TASK DETAILS
The full data must be written out exactly, with every line included.
----
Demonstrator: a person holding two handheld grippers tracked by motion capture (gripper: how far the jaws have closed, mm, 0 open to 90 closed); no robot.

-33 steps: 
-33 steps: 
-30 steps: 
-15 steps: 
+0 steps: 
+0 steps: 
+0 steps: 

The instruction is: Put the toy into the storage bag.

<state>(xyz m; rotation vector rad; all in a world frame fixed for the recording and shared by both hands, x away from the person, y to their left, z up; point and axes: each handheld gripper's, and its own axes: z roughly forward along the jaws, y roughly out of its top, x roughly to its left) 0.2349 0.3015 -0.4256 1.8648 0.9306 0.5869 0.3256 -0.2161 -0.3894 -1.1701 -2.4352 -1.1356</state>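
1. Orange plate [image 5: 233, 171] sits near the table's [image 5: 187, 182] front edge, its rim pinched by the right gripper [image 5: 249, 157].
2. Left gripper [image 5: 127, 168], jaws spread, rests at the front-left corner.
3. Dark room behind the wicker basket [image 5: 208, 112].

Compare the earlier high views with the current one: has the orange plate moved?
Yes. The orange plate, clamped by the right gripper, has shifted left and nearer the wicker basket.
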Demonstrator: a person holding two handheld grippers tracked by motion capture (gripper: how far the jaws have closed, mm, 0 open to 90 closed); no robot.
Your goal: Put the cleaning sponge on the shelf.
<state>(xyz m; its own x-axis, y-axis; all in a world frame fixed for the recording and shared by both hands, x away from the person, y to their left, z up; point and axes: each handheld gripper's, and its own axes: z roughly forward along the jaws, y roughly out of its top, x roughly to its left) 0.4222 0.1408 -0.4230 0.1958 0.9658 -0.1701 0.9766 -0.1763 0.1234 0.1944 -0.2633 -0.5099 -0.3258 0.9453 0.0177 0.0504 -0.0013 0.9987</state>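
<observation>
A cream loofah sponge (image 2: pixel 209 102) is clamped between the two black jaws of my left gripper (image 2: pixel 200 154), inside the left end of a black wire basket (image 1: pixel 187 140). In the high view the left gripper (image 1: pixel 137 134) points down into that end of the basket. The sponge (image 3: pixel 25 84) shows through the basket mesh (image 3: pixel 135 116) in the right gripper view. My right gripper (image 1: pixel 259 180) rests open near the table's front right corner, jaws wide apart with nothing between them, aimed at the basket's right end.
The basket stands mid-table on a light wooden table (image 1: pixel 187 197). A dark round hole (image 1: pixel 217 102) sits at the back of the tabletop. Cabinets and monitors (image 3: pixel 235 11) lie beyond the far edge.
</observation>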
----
RESULT FOR THIS TASK
Demonstrator: a person holding two handheld grippers tracked by motion capture (gripper: how far the jaws have closed, mm, 0 open to 90 closed); no robot.

-33 steps: 
-33 steps: 
-30 steps: 
-15 steps: 
+0 steps: 
+0 steps: 
+0 steps: 

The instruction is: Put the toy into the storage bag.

<state>(xyz m; rotation vector rad; all in a world frame fixed for the recording and shared by both hands, x away from the person, y to their left, z up; point and axes: each handheld gripper's, and its own axes: z roughly forward along the jaws, y roughly out of its top, x roughly to its left) 0.2349 0.3015 -0.4256 1.8648 0.9306 0.5869 0.3256 -0.2161 -0.3894 -1.1701 -2.4352 -1.1356</state>
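1. Orange plate [image 5: 233, 171] sits near the table's [image 5: 187, 182] front edge, its rim pinched by the right gripper [image 5: 249, 157].
2. Left gripper [image 5: 127, 168], jaws spread, rests at the front-left corner.
3. Dark room behind the wicker basket [image 5: 208, 112].

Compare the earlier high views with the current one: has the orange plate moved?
Yes. The orange plate, clamped by the right gripper, has shifted left and nearer the wicker basket.
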Demonstrator: a person holding two handheld grippers tracked by motion capture (gripper: how far the jaws have closed, mm, 0 open to 90 closed); no robot.
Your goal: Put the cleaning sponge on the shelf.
<state>(xyz m; its own x-axis, y-axis; all in a world frame fixed for the recording and shared by both hands, x away from the person, y to their left, z up; point and axes: each handheld gripper's, and its own axes: z roughly forward along the jaws, y roughly out of its top, x roughly to its left) 0.4222 0.1408 -0.4230 0.1958 0.9658 -0.1701 0.9766 -0.1763 0.1234 0.1944 -0.2633 -0.5099 -0.3258 0.9453 0.0177 0.0504 -0.0013 0.9987</state>
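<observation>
A cream loofah sponge (image 2: pixel 209 102) is clamped between the two black jaws of my left gripper (image 2: pixel 200 154), inside the left end of a black wire basket (image 1: pixel 187 140). In the high view the left gripper (image 1: pixel 137 134) points down into that end of the basket. The sponge (image 3: pixel 25 84) shows through the basket mesh (image 3: pixel 135 116) in the right gripper view. My right gripper (image 1: pixel 259 180) rests open near the table's front right corner, jaws wide apart with nothing between them, aimed at the basket's right end.
The basket stands mid-table on a light wooden table (image 1: pixel 187 197). A dark round hole (image 1: pixel 217 102) sits at the back of the tabletop. Cabinets and monitors (image 3: pixel 235 11) lie beyond the far edge.
</observation>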

The output contains nothing more.